Group therapy and peer support programs can help people work through a huge range of issues and life events — such as depression, anxiety, PTSD, addiction, health diagnoses, divorce, and chronic pain — by connecting with other people who have similar experiences.

We spoke to a practitioner about how group therapy programs work — and how you can find a group that suits you.

Understanding group therapy

Georgia Ashworth, clinical psychology registrar at Black Dog Institute, co-facilitates Black Dog’s Mood Management Course, a 10-week program designed for adults experiencing depression. 

She’s also run chronic pain management groups, Acceptance and Commitment Therapy (ACT) groups for depression and anxiety, and been part of teams delivering Dialectical Behaviour Therapy (DBT) skills groups.

“Many people are sceptical of group therapy before commencing, which is understandable and entirely okay,” says Ashworth.

“It’s difficult to show vulnerability, especially in front of others, and change can be difficult; however, we often see this discomfort quickly disappear as connections grow and feelings that have felt immovable begin to shift.”

How does group therapy work?

“Compared to individual therapy, group therapy generally involves a more structured program with a focus on skills and strategy training,” says Ashworth.

“There is less focus on the stories of individuals, and more on education and effective changes that can be made.”

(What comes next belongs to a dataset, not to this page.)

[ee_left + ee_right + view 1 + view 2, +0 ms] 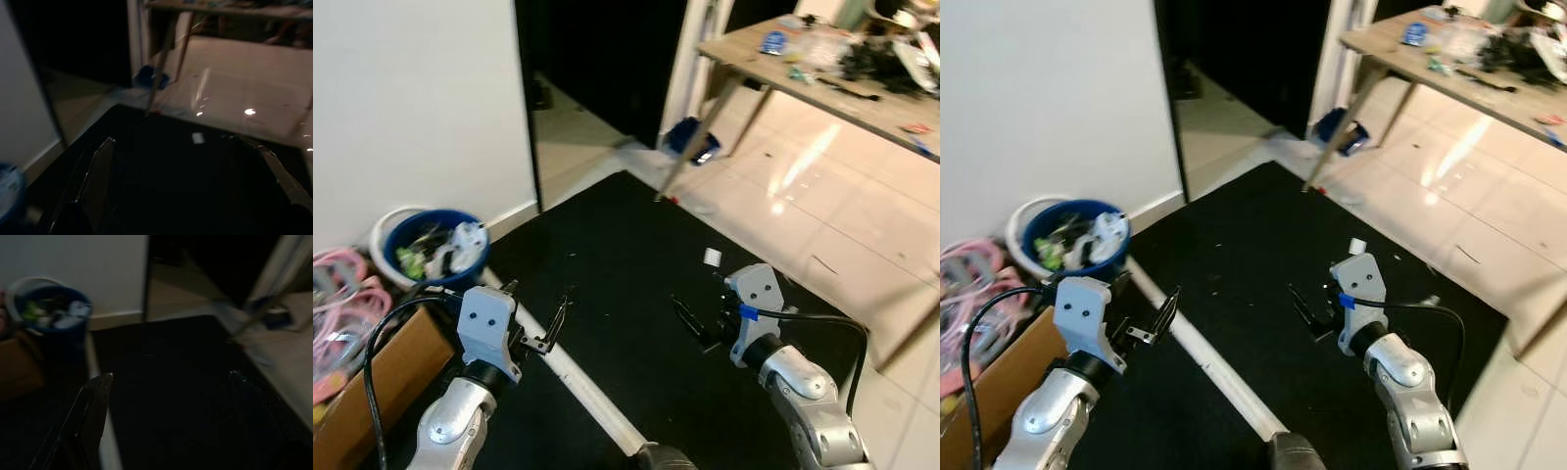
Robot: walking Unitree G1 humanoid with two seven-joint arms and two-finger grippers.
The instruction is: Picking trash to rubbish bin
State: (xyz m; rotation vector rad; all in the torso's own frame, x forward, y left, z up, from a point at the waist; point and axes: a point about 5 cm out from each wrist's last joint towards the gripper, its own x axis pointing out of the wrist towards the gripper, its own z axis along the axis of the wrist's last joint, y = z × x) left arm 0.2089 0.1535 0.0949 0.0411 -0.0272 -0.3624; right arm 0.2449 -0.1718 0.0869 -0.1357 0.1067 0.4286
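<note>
Currently both empty: left gripper [551, 328] and right gripper [693, 323] spread wide. Small white scrap of trash [712, 257] lies on black floor mat [617, 255], ahead of right. Step closer, descend straight, pinch. Round blue rubbish bin [435, 247] sits far left by wall.

Bin [435, 247] far left by wall, scrap [712, 257] on mat [636, 294] center-right, table [822, 73] behind.

A black mat [626, 284] is spread ahead of the hands, with a cluttered wooden table [822, 69] seen beyond the right one.
</note>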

She says listening to the experience of others can be really helpful to better understand your own situation.

“Often it’s easier to recognise unhelpful ways of thinking and behaving in others before we can recognise it in ourselves.”

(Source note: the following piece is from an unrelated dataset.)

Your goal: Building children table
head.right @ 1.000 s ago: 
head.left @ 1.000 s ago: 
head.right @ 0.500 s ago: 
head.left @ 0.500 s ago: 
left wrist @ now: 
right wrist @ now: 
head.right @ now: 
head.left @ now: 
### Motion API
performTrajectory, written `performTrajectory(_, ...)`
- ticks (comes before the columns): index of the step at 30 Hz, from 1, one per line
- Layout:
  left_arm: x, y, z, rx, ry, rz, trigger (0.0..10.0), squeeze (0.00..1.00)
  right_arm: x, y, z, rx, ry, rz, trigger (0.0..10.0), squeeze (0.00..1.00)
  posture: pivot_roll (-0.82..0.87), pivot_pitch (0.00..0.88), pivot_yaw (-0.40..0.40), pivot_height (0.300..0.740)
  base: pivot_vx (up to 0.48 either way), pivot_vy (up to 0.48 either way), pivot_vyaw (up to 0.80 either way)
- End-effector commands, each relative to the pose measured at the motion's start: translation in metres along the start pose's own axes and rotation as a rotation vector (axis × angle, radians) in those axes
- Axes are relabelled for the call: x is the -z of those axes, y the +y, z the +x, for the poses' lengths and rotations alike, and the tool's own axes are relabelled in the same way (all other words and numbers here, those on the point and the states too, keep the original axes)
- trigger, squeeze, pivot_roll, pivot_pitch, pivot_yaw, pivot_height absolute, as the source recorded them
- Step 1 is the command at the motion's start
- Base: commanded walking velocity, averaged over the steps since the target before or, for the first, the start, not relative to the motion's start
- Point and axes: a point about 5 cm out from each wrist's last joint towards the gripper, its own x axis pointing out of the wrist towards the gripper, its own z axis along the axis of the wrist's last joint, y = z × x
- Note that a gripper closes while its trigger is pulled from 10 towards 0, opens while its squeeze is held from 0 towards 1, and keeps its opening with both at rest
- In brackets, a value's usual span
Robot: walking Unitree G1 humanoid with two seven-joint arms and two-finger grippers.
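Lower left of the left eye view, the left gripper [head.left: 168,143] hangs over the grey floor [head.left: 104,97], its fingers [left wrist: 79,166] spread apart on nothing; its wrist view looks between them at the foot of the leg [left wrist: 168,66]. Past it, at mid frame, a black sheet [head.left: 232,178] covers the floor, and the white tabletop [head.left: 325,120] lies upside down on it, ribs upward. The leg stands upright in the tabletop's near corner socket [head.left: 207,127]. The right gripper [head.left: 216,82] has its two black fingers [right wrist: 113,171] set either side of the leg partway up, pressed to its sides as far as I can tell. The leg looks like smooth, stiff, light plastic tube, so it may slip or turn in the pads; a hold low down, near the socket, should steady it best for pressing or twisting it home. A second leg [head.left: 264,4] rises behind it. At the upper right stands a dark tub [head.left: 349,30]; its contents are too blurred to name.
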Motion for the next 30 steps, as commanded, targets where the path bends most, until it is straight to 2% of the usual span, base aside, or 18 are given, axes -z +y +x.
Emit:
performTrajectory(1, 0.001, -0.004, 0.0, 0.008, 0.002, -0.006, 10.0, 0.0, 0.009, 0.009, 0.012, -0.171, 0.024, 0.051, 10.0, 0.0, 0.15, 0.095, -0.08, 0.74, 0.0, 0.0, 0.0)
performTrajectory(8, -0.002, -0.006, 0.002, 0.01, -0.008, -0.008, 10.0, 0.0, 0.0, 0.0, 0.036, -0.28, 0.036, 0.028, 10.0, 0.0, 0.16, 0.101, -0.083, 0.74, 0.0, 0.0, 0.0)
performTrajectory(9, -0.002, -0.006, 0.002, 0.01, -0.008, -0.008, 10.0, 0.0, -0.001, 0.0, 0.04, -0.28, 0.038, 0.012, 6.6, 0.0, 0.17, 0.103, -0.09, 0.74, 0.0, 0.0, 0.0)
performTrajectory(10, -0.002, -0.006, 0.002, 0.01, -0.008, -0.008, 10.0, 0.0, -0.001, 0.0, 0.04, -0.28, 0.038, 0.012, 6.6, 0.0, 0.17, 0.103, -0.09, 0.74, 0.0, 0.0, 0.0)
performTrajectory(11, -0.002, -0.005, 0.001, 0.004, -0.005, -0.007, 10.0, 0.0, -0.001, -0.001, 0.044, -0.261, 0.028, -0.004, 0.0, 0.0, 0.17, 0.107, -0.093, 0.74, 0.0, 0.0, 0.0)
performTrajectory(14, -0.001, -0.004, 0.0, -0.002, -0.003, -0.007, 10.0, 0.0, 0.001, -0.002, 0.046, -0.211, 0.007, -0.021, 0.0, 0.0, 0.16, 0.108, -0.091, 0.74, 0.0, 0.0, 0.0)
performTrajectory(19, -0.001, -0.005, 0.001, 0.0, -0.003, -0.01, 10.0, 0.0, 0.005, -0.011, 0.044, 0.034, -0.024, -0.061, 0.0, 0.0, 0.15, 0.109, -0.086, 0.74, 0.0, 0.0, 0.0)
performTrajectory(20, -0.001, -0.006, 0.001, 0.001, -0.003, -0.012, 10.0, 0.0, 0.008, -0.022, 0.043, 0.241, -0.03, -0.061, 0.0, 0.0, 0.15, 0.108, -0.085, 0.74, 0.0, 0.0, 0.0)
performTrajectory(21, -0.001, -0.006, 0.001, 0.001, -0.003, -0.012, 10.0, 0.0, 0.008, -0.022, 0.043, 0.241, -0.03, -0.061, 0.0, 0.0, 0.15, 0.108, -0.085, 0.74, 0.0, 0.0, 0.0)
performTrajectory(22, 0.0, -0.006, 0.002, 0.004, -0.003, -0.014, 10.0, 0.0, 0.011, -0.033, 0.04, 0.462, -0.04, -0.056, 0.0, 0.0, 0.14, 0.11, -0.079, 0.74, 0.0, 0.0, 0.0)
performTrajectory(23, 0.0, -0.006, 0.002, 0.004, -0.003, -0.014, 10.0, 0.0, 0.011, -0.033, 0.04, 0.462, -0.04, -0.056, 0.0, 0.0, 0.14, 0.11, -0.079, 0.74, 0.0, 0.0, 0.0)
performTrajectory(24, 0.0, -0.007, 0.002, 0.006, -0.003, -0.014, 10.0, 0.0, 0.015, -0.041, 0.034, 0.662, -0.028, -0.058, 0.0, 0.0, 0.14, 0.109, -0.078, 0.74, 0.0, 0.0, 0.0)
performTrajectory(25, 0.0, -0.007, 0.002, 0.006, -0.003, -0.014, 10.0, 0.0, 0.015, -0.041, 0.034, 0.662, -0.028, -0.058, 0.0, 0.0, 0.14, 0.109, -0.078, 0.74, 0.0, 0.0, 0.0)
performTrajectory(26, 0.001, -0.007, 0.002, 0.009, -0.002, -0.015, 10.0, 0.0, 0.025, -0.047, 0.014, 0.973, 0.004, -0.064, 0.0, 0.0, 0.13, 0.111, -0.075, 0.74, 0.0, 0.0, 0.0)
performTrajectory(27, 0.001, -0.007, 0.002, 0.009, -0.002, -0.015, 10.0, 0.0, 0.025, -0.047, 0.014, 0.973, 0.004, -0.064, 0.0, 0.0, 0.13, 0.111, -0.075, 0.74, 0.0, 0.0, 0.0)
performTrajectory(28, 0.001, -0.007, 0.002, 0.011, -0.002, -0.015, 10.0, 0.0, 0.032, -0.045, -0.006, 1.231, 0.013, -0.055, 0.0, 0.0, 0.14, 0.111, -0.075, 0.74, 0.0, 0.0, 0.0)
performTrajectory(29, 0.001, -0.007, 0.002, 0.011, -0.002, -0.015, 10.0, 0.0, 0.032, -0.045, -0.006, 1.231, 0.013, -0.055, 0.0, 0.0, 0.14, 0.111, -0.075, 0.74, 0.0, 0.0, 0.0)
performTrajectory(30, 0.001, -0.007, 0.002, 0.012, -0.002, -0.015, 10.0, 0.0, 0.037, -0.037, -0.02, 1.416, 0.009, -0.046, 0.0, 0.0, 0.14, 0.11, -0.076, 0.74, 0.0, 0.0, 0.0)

The Mood Management Course that Ashworth facilitates goes for 2 hours a week for 10 weeks, with a follow-up session 4 weeks later. Groups generally include 8 to 12 participants, with a mix of demographics and participants from all over Australia.

“The course is based on [cognitive behaviour therapy] principles, meaning there is a focus on exploring and changing unhelpful thought and behavioural patterns that drive symptoms of depression,” says Ashworth.

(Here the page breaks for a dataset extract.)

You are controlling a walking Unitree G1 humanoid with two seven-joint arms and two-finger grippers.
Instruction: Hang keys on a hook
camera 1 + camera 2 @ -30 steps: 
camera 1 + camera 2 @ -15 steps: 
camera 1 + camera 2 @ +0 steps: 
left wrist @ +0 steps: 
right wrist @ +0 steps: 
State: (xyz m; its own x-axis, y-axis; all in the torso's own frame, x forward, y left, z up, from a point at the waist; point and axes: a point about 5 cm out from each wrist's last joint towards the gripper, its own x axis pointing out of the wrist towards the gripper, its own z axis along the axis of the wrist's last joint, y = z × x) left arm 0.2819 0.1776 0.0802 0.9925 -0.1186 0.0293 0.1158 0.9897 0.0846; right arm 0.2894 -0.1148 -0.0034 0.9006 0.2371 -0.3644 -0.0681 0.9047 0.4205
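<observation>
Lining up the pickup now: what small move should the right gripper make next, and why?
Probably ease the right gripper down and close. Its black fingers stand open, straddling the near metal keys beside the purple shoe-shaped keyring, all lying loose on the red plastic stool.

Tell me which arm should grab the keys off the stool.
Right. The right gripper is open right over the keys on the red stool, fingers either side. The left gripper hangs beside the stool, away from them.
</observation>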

Ashworth says a core aspect of the course is encouraging participants to practise strategies in between sessions.

“To get the most out of a session, it’s best to be prepared, have your homework and worksheets ready to go and any questions you might like to ask,” she suggests.

“Openness to learning and practising new skills is also essential; the change process is difficult and implementing new skills can feel clunky at first, but being a part of a group is a supportive place to try new things … and make mistakes along the way.”

Ashworth says the nature of group therapy means strong bonds can be formed between members.  

“When working in chronic pain, many of our group members were socially isolated and found it difficult to find others to relate to,” she says.

“Having a group of people to share experiences, encourage and keep each other accountable was invaluable.

“I would hear many stories of participants meeting up after the group and maintaining friendships long after it had concluded.” 

How to find a group therapy support session

“Speaking with your GP is the best place to start,” says Ashworth.

“They can provide options based on what they think would be most helpful, and they can also provide a referral that may help to reduce costs.”

If you have a therapist or local mental health service, they may be able to steer you in the direction of an appropriate group. You should be able to find both online and in-person options.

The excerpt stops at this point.